Reproduce the opening lines of the listing below exactly, stopping after the line that contains "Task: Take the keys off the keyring" and leaving out any pictures.

-- Opening Marker --

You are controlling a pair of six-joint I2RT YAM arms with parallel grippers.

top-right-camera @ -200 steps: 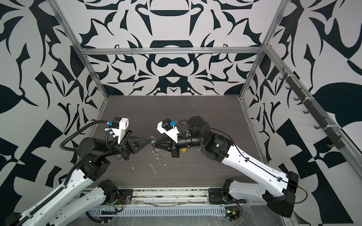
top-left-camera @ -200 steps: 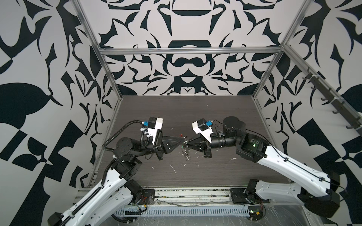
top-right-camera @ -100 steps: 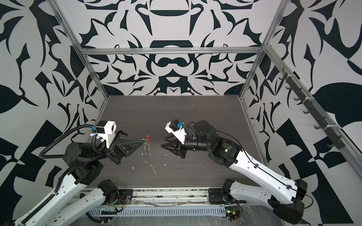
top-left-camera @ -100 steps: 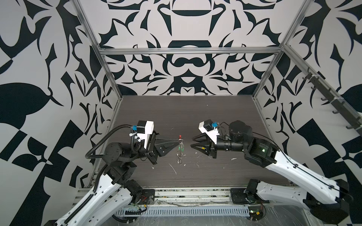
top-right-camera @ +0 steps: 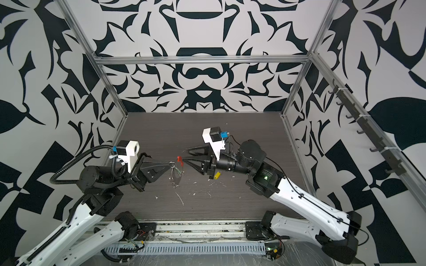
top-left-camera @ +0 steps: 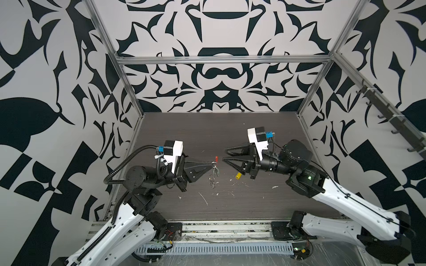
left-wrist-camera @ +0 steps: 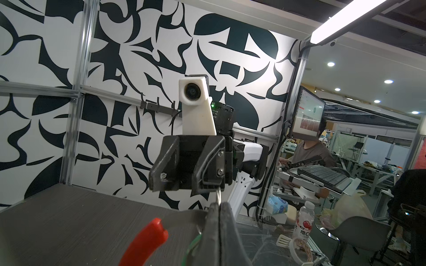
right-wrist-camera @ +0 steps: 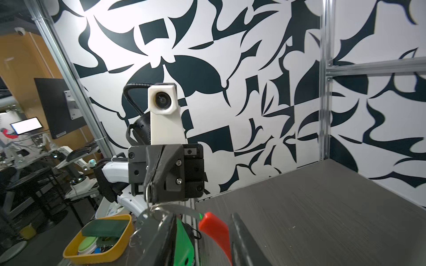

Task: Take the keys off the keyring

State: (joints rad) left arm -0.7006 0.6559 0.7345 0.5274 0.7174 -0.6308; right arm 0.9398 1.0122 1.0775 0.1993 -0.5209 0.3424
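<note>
Keyring (top-left-camera: 216,158) hangs pinched in left tool (top-left-camera: 211,163) | right tool (top-left-camera: 224,154) level, spread

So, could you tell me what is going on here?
The left end effector is shut on the large thin grey metal keyring with a red sleeve, holding it above the dark table. The small green-headed key hangs on it. The small yellow-headed key lies on the table, beneath the open right end effector.
</note>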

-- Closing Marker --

> [ANSWER TO THIS EXERCISE]:
You are controlling a pair of six-joint I2RT YAM arms with parallel grippers.

top-right-camera @ -200 steps: 
top-left-camera @ -200 steps: 
top-right-camera @ -100 steps: 
top-left-camera @ -100 steps: 
top-right-camera @ +0 steps: 
top-left-camera @ +0 steps: 
left-wrist-camera @ +0 steps: 
right-wrist-camera @ +0 steps: 

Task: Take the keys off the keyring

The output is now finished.